At DataCite, we often receive questions about the different options for the relationType attribute of the relatedIdentifier property. relationTypes also come frequently on the PID Forum (search for “relationType” or “relation type”).

To help clarify when to use different relationTypes, schema 5.0 could include revised definitions, more examples, user guides, and/or changes to the list of relationTypes.

So, to get this work started, I have a few questions for DataCite metadata schema users:

  • What types of relationships are you trying to capture between DOIs and other research outputs?

    • For example: a paper citing a dataset; an article that is a translation of another article; simulation data that is generated by software…
  • What relationTypes are you using for those relationships, if you’re including them in DataCite metadata?

  • Has your institution developed interpretations for any of the DataCite relationTypes?

Here’s schema 4.4 for reference: https://schema.datacite.org/meta/kernel-4.4/doc/DataCite-MetadataKernel_v4.4.pdf - the relationTypes and their definitions are on p. 58.

All input is welcome - we’ll be delving into specific use cases in the coming year as we start schema 5.0 work.

1 Like

Great that you are planning on improving this in the schema 5.0. For our use case, the description of academic events, we already can use quite a lot of relationTypes.

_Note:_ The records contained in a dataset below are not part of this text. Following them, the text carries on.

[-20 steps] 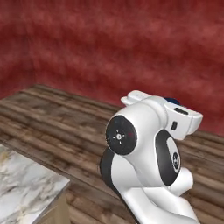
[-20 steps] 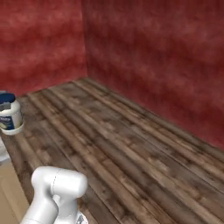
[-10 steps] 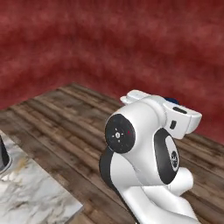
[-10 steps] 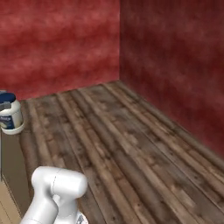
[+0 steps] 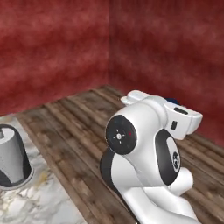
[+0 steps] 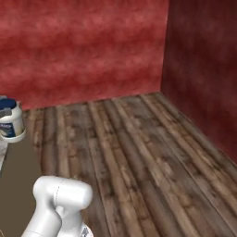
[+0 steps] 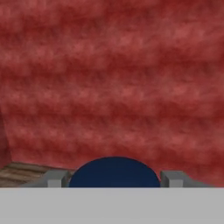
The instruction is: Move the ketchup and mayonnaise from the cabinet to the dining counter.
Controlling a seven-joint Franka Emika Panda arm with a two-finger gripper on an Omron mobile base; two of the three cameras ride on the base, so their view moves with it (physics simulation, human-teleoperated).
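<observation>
The mayonnaise (image 7: 113, 171) shows its dark blue lid between the two grey fingertips of my gripper (image 7: 113, 179), which is shut on it. In the right base view the white jar of mayonnaise (image 6: 10, 122) hangs at the far left edge, above the wooden floor. A sliver of its blue lid (image 5: 172, 100) peeks out behind the arm's upper joint in the left base view. A white-grey marble top with brown veins (image 5: 48, 203), likely the dining counter, fills the lower left corner there. The ketchup and the cabinet are out of view.
A grey cylindrical object (image 5: 13, 162) stands on the marble top at the left edge. Dark wooden floorboards (image 6: 139, 152) run to red walls that meet in a corner (image 6: 164, 51). A brown side panel (image 6: 18, 185) rises at the lower left.
The whole picture has shifted as the base turns: the wall corner has slid left, and the marble top with the grey object has come further into view. The jar stays in the gripper.
</observation>
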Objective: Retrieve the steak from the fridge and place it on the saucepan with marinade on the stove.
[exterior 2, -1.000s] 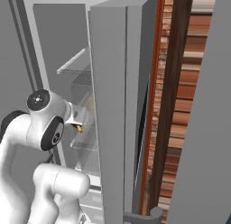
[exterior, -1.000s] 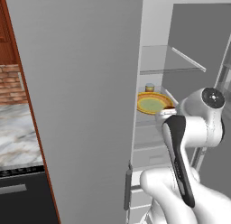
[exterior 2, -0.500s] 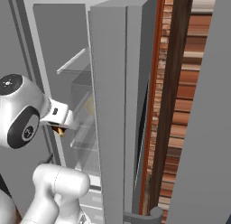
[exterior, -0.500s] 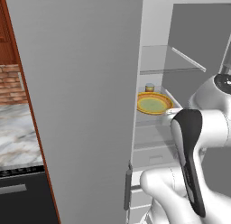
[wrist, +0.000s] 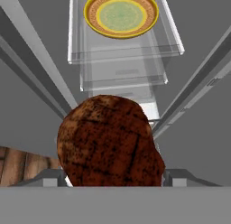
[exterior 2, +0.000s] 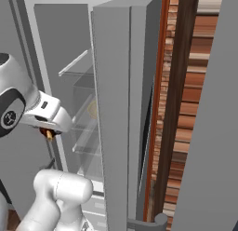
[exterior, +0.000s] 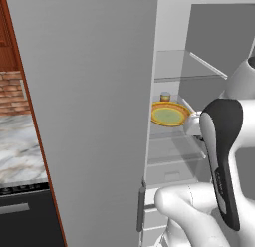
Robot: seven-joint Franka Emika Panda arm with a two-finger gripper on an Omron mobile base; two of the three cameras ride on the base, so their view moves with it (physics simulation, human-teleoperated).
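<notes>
The steak (wrist: pixel 110 144), a dark red-brown seared lump, fills the lower middle of the hand view, and my gripper (exterior 2: pixel 48 132) is shut on it. In the right base view a sliver of the meat shows under the white hand, just outside the open fridge (exterior 2: pixel 116 109). The yellow plate (wrist: pixel 121 13) lies bare on a glass shelf ahead of the hand. It also shows in the left base view, plate (exterior: pixel 169 114), with a small jar (exterior: pixel 165 96) behind it. The saucepan, marinade and stove are out of view.
The grey fridge door (exterior: pixel 89 116) stands open to the left of the arm. Glass shelves (wrist: pixel 126 56) and drawers lie below the plate. A marble counter (exterior: pixel 20 146) over a black appliance front (exterior: pixel 20 216) sits at far left. A brick wall (exterior 2: pixel 186 109) runs on the right.
The hand has drawn back out of the fridge with the steak, away from the plate's shelf. The arm's upper links have swung aside.
</notes>
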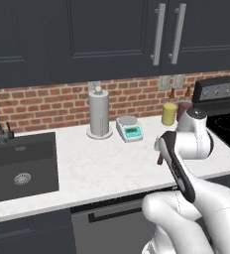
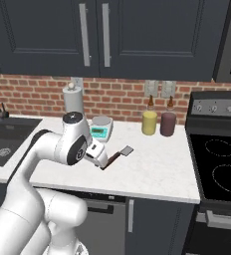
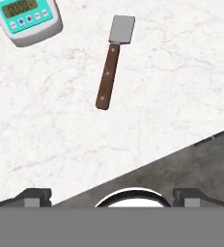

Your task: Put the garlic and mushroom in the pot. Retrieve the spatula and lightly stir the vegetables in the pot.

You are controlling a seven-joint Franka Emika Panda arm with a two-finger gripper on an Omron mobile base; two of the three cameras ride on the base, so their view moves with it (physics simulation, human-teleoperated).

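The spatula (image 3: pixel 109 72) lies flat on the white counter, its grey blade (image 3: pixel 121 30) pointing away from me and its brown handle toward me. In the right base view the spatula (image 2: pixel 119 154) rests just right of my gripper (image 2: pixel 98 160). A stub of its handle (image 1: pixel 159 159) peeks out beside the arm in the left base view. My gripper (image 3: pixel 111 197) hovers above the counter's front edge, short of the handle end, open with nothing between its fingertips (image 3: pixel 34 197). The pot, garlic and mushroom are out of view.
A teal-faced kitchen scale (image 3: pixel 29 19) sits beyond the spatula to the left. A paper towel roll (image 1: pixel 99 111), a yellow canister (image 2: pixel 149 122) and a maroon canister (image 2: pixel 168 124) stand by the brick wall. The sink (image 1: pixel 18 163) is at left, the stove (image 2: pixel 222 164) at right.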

We use the following relationTypes for describing the relations of academic events to other ressources:

  • is part of: for relating to the event series (ressourceType: Collection)
  • is documented by: for relating conference outputs like recordings of talks or sessions, presentation slides or posters
  • is supplemented by: for relating the proceedings

By reading the available definition, I feel that we are somewhat stretching the current interpretation of the isDocumentedBy and isSupplementedBy relationTypes.

A use case that we thought of but not have made any experiments with yet is the referencing of an event in e.g. a paper. For example when the paper refers to a discussion at a conference or a topic a conference covered. I think for this case we would want to use IsReferencedBy. However, I wouldn’t consider the conference “as a source of information” as the current definition says in this case, rather simply as being referenced.

1 Like

Beside of many other topics, the NFDI4Chem also works on publication standards focusing on academic publishing in chemistry. We look though the lens of FAIR research data publishing but also other open science practices on author guidelines of chemistry-focused scientific journals and question how these guidelines might improve the uptake of research data sharing.

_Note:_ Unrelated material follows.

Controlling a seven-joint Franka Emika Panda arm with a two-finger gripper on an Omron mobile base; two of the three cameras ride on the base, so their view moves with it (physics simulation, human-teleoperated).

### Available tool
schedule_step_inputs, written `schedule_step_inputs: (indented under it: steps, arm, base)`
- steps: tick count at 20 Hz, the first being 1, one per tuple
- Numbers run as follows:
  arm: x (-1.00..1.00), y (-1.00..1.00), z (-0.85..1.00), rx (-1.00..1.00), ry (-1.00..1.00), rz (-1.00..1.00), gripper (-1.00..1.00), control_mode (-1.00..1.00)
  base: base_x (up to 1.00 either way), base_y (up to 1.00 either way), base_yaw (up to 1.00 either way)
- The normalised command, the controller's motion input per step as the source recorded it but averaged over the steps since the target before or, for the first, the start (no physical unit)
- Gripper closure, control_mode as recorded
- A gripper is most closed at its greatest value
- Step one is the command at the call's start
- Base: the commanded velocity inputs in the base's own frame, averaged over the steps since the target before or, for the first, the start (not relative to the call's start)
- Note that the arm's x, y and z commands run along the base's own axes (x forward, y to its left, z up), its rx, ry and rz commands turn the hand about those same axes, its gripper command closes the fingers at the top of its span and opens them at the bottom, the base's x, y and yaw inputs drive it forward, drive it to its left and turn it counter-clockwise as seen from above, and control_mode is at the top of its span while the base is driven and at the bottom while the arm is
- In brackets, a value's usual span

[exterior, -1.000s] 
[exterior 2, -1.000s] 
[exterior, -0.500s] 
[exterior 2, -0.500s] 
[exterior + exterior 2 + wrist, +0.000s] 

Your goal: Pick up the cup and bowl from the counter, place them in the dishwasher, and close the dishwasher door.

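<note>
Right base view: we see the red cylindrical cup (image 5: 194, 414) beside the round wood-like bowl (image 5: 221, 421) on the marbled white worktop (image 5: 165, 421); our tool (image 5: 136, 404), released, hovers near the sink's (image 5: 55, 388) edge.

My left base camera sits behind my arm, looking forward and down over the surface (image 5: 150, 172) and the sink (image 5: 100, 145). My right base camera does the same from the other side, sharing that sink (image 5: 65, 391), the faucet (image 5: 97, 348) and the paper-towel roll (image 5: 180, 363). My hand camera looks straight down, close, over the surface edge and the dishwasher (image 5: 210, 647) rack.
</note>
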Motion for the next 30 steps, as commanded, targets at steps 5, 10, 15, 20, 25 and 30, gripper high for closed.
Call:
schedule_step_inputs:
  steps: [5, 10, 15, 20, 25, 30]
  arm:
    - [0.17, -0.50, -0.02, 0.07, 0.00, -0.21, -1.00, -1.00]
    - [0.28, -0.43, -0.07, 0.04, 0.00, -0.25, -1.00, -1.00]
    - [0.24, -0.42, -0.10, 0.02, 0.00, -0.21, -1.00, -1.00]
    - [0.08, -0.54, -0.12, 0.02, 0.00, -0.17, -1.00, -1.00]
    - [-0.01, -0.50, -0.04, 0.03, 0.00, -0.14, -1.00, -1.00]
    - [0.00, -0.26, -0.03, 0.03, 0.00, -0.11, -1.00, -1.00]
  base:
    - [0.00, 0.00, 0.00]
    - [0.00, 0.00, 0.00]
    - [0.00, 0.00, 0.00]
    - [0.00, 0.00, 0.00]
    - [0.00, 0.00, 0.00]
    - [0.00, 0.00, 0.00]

One of the initial questions to us was how to link articles in scientific journals to dataset(s) in research data repositories and vice versa. This was also a question which was brought to us from the chemistry community, as the choice of the correct relationType was not obvious to these researchers.

The answer might be actually given in the documentation of DataCite’s metadata schema AND also in the schema provided by CrossRef, which is of immanent importance for academic publishing in scientific journal as CrossRef is the main DOI registration agency for papers published in these journals. However, the choice is not totally clear.

Example:

  • In metadata of a scientific publication with a DOI registered with CrossRef and its metadata schema, the link to a dataset in a research data repository via its DOI might be achieved via the related_item with inter_work_relation, identifier-type=“doi” and relationship-type=“references”.
  • In metadata of a dataset with a DOI registered with DataCite with its metadata schema, the link to a scientific publication via its DOI might be achieved via the relatedIdentifier with relatedIdentifierType=“doi” and relationType=“isReferencedBy”.

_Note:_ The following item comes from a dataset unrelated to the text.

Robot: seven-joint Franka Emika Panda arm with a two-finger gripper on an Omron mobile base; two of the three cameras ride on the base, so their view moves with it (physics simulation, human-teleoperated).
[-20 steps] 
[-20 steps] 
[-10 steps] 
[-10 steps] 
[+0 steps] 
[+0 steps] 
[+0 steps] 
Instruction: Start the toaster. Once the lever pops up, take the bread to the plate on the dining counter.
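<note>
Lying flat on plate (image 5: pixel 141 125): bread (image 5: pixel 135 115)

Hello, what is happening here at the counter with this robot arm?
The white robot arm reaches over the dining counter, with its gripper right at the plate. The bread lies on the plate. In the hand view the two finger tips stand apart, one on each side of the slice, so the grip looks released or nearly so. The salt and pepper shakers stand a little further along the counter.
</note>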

The first is relevant for journals and their submission systems.

Research data repositories with metadata close the DataCite schema usually offer the whole controlled list of relation Types to users. This list is quiet long and beside of the way of doing things mentioned above researchers might come up with other relation types such as IsCitedBy (no corresponding relation type in CrossRef schema). Another option would be IsSupplmenetTo, looking on a dataset holding all information previously provided as pictures in supplementary information PDFs on publishers web pages.

The later two relation Types are described in DataCite’s metadata schema documentation as “recommended for discovery”—difficult to understand from the perspective of researchers who want to publish the corresponding dataset of a scientific publication and might thing of a space shuttle retired in 2011.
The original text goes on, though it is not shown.